In the FPL General’s The 59th Minute Podcast entitled “Gameweek 1 Watchlist 2019/20”, he – without meaning to – highlighted exactly 50 players who he is interested in going into next season. This nice round number really got me thinking. There are 50 players who could potentially do well and score heavily next season. I agree with almost all of the picks – at any given point of the season, they could indeed explode into life, go on a run, rack up the points and show some of that lovely consistency we all crave.
The obvious problem is this. We can only start 11 players in any gameweek. What if the 11 players we choose just so happen to be the 11 out of the 50 who conspire not to score points? Sure, we can study the stats, watch the games, read the articles, listen to podcasts and canvass opinion to make sure our players don’t blank, but what if we just get unlucky and keep missing the points? What if gameweek after gameweek events conspire against you and your team and you keep sidestepping the players who are scoring goals and getting assists?
Looking back at the players I had last season, they were primarily very good players backed up by the stats and by the eye test. But no player returns every week. In general, blanks are more common than returns. What if, as you make your transfers week after week, you get the timing all wrong? And as things get worse and your overall rank plummets, you get more desperate, chase points, take hits and keep bringing in good players at the wrong time? I think this is where – like in real football – confidence can come into play. In FPL, if things are going poorly and you are being pummelled by red arrows week after week, you confidence ebbs away, a low feeling engulfs you and you resign yourself into thinking that each transfer decision won’t come off.

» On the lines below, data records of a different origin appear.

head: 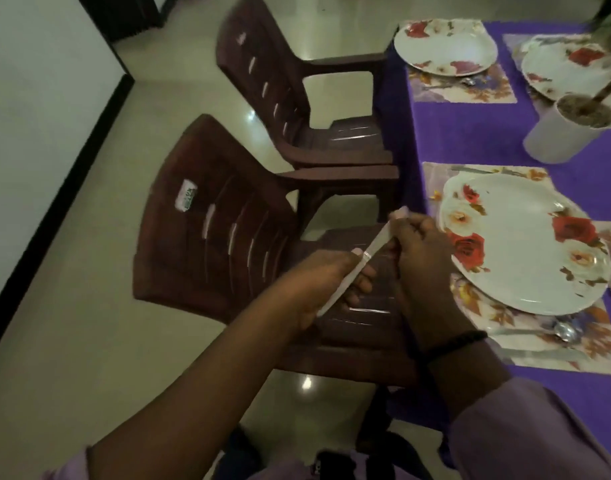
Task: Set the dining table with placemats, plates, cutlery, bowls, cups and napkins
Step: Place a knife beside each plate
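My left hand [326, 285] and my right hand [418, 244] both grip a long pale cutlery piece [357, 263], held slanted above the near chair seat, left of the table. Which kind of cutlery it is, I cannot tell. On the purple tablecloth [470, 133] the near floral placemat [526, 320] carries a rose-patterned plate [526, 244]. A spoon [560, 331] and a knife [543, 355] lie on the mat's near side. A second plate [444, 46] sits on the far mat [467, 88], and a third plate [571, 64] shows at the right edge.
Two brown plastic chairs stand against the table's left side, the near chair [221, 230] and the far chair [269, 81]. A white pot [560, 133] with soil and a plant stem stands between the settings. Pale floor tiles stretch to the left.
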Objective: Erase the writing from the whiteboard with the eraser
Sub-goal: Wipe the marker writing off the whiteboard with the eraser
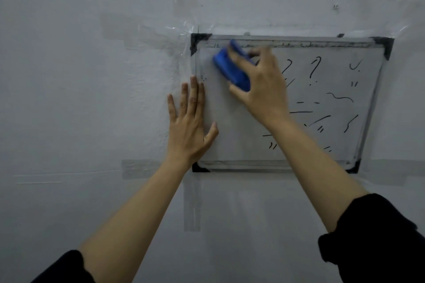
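A small whiteboard with a grey frame and black corners is taped to a pale wall. Black marker writing, question marks, dashes and squiggles, covers its right half; the left part is wiped plain. My right hand grips a blue eraser and presses it against the board's upper left area, slightly blurred. My left hand lies flat with fingers spread over the board's left edge, partly on the wall.
Strips of clear tape and grey tape hold the board to the wall. Another tape strip runs down below the lower left corner. Black sleeves cover both forearms near the bottom.
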`<state>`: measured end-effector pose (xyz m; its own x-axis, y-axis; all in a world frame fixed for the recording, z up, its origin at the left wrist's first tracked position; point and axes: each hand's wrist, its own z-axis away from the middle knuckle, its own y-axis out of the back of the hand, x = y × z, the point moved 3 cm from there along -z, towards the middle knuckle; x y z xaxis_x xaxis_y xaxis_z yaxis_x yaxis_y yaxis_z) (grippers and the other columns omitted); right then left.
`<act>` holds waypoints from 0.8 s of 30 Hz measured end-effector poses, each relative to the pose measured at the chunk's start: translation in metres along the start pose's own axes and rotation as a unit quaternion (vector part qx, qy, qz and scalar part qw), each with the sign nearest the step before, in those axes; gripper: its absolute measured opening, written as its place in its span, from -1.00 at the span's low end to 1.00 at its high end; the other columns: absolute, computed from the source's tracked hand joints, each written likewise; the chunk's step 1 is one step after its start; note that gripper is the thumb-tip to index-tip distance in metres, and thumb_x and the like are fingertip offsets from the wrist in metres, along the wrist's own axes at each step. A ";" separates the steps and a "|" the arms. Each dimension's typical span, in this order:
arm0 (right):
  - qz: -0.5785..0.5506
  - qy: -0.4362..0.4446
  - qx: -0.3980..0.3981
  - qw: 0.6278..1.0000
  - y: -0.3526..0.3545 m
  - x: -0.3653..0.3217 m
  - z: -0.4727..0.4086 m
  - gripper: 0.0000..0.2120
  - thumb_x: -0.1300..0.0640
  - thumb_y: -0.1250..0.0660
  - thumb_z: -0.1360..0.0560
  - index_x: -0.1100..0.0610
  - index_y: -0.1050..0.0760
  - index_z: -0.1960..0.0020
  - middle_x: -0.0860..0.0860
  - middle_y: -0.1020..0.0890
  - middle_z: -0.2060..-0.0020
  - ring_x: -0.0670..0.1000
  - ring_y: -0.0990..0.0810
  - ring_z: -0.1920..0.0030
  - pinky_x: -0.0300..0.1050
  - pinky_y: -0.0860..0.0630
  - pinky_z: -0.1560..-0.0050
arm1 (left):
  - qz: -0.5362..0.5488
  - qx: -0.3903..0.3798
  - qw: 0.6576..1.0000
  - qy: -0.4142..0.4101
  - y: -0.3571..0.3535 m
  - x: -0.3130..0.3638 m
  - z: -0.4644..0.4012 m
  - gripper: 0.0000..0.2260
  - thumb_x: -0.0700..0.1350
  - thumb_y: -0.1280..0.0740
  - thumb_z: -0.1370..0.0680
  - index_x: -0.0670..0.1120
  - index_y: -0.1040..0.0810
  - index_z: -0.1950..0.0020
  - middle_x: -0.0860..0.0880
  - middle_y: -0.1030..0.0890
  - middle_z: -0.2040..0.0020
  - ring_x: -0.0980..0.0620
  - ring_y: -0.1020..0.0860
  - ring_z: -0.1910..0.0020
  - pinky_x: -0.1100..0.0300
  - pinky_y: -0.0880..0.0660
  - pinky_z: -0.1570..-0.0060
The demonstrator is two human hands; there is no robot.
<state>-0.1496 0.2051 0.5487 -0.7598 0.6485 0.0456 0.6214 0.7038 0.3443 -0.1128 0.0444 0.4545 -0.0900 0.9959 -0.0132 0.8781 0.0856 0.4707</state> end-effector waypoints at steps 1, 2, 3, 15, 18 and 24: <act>-0.003 -0.041 0.037 0.998 0.004 0.007 -0.003 -0.33 -0.03 -0.39 -0.47 -0.09 -0.23 -0.51 0.15 -0.38 -0.22 0.09 -0.41 -0.13 -0.03 -0.55 -0.08 | -0.004 -0.001 1.000 0.000 0.000 0.000 0.000 -0.20 0.22 -0.06 -0.50 -0.17 0.14 -0.58 -0.15 0.15 -0.59 -0.12 0.17 -0.57 -0.26 0.16 -0.50; 0.001 -0.078 0.067 0.995 0.005 0.007 -0.003 -0.32 -0.02 -0.39 -0.47 -0.08 -0.21 -0.52 0.16 -0.38 -0.22 0.09 -0.41 -0.13 -0.06 -0.54 -0.09 | -0.007 -0.002 1.000 0.000 0.001 0.000 0.000 -0.20 0.23 -0.06 -0.51 -0.17 0.15 -0.58 -0.15 0.15 -0.59 -0.12 0.18 -0.57 -0.26 0.16 -0.49; 0.013 -0.093 0.081 0.992 0.002 0.002 0.000 -0.32 -0.02 -0.38 -0.48 -0.07 -0.19 -0.53 0.18 -0.38 -0.23 0.10 -0.41 -0.14 -0.07 -0.53 -0.11 | -0.010 -0.002 1.000 0.001 0.002 0.000 0.000 -0.20 0.23 -0.05 -0.51 -0.18 0.15 -0.58 -0.16 0.15 -0.59 -0.12 0.18 -0.57 -0.25 0.16 -0.50; 0.009 -0.034 0.061 0.998 -0.016 -0.002 0.038 -0.29 0.01 -0.44 -0.43 0.01 -0.25 -0.51 0.21 -0.42 -0.21 0.11 -0.44 -0.11 -0.08 -0.57 -0.05 | -0.027 0.027 0.999 -0.033 0.007 0.005 -0.026 -0.25 0.24 -0.01 -0.58 -0.23 0.11 -0.57 -0.27 0.09 -0.58 -0.18 0.11 -0.57 -0.23 0.13 -0.51; 0.028 0.061 0.003 0.998 -0.011 0.013 0.044 -0.29 0.01 -0.47 -0.41 0.01 -0.30 -0.49 0.19 -0.44 -0.19 0.11 -0.46 -0.05 -0.03 -0.60 0.05 | -0.027 0.024 0.998 -0.047 0.003 0.000 -0.029 -0.22 0.31 0.03 -0.58 -0.22 0.12 -0.57 -0.25 0.10 -0.58 -0.18 0.13 -0.57 -0.24 0.14 -0.50; -0.027 -0.118 0.110 0.986 -0.011 0.022 0.051 -0.32 0.03 -0.43 -0.45 0.01 -0.27 -0.50 0.21 -0.40 -0.21 0.10 -0.43 -0.13 -0.14 -0.57 -0.01 | -0.027 0.037 0.998 -0.044 -0.001 0.000 -0.030 -0.17 0.38 0.08 -0.55 -0.21 0.14 -0.57 -0.23 0.11 -0.58 -0.16 0.14 -0.57 -0.24 0.16 -0.50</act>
<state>-0.1634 0.2259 0.4979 -0.7431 0.6397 -0.1965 0.6276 0.7681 0.1270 -0.1280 0.0429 0.4805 -0.1000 0.9881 -0.1166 0.9052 0.1390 0.4016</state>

Plain dumb bad luck compounds matters – and sometimes when the cold, unfeeling FPL Gods are feeling particularly cruel, it can be unrelenting. Take Man City for example. Sterling and Aguero can very easily score big in any game. What if you back Aguero with a transfer and/or an armband, but then Sterling bags the hat-trick while Sergio blanks in a high scoring game? Would anyone have been surprised if Aguero scored heavily? Could anyone say with 100 confidence that Aguero will blank in a plum fixture? But these things happen – football is random and difficult to predict. A deflected shot here, a bundled home melee in the 6 yard box and a 1-inch goal line decision there. There are so many 50/50 calls in the game and no FPL Manager has a God-Given right to get them all right or even get one of them right.

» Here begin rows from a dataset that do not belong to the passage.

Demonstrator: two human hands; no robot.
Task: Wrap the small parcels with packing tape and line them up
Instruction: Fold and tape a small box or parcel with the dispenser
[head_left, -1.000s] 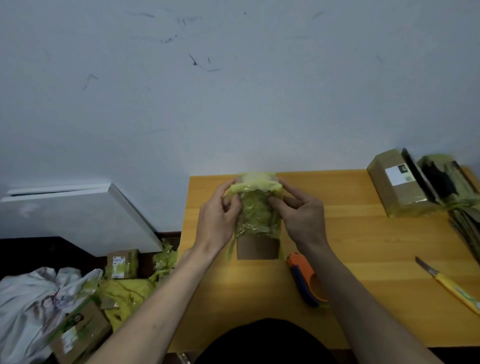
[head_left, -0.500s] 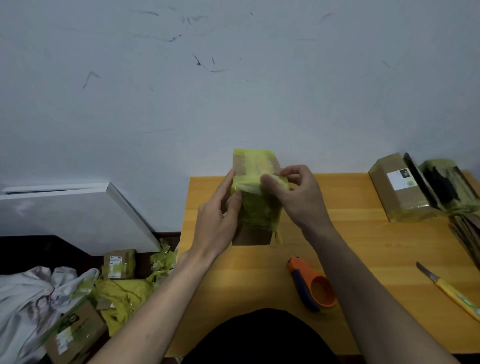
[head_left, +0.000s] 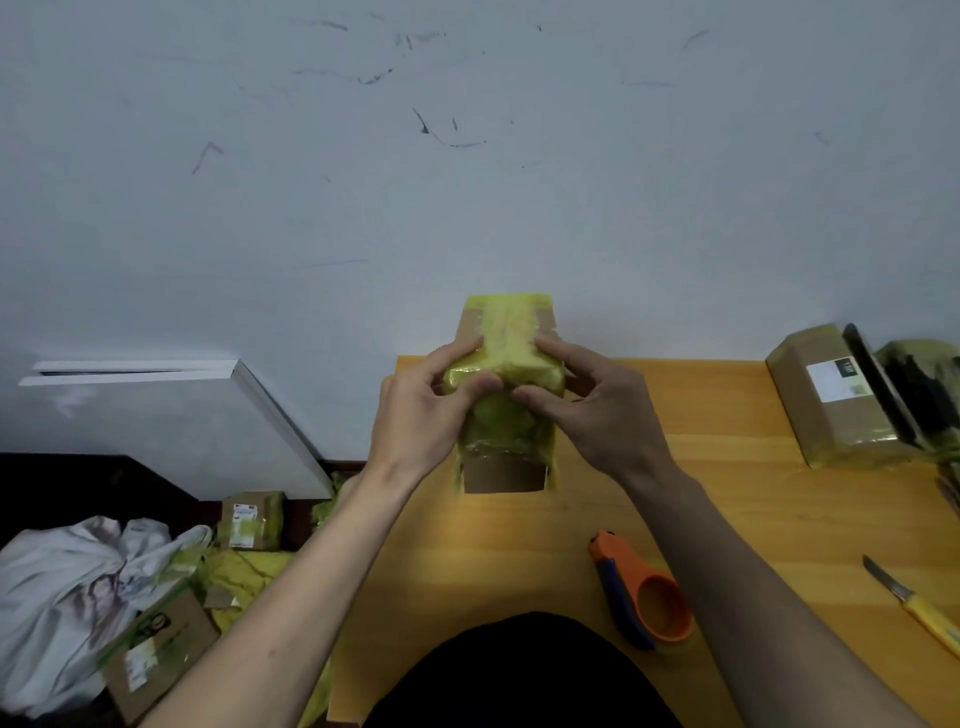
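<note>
Both hands, left hand (head_left: 421, 410) and right hand (head_left: 597, 410), gripped the parcel (head_left: 506, 415); you did well to press the tape (head_left: 506, 332) flat with your thumbs.

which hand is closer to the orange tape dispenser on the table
Right. The right hand grips the parcel above the table, up and slightly left of the orange tape dispenser in the picture. The left hand grips the parcel's other side, farther left.
</note>
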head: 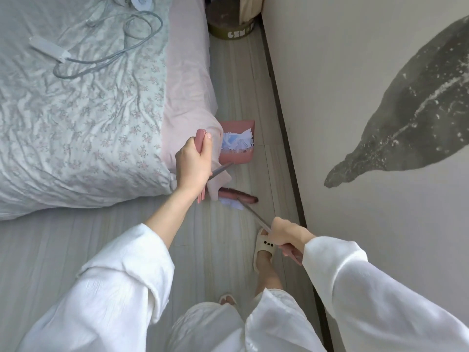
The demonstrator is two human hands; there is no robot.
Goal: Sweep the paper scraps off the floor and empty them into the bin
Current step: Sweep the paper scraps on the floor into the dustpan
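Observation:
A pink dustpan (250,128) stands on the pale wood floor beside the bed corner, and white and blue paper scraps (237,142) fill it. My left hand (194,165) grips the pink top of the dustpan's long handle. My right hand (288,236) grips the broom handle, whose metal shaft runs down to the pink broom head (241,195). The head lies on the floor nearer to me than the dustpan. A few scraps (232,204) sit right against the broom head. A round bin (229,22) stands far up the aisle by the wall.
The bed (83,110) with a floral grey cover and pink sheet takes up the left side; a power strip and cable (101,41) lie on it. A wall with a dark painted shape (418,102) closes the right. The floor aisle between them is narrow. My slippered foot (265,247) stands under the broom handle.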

Bournemouth is another classic example. Who scores the points for Eddie Howe’s team? Usually it’s one of Wilson, Fraser, King or Brooks. You pick one or even two of these four players in your team, but it’s perfectly possible that it’s the one guy you don’t own who scores all the points. They are all capable of scoring well, but it just happens to be the player you don’t have who scores. And there is nothing to say that this cycle can’t repeat itself gameweek after gameweek and throughout the majority of the season. It takes a lot of bad luck for this happen (and the confidence seeping away from you can certainly lubricate and oil the wheels of this bad luck), but it is eminently feasible.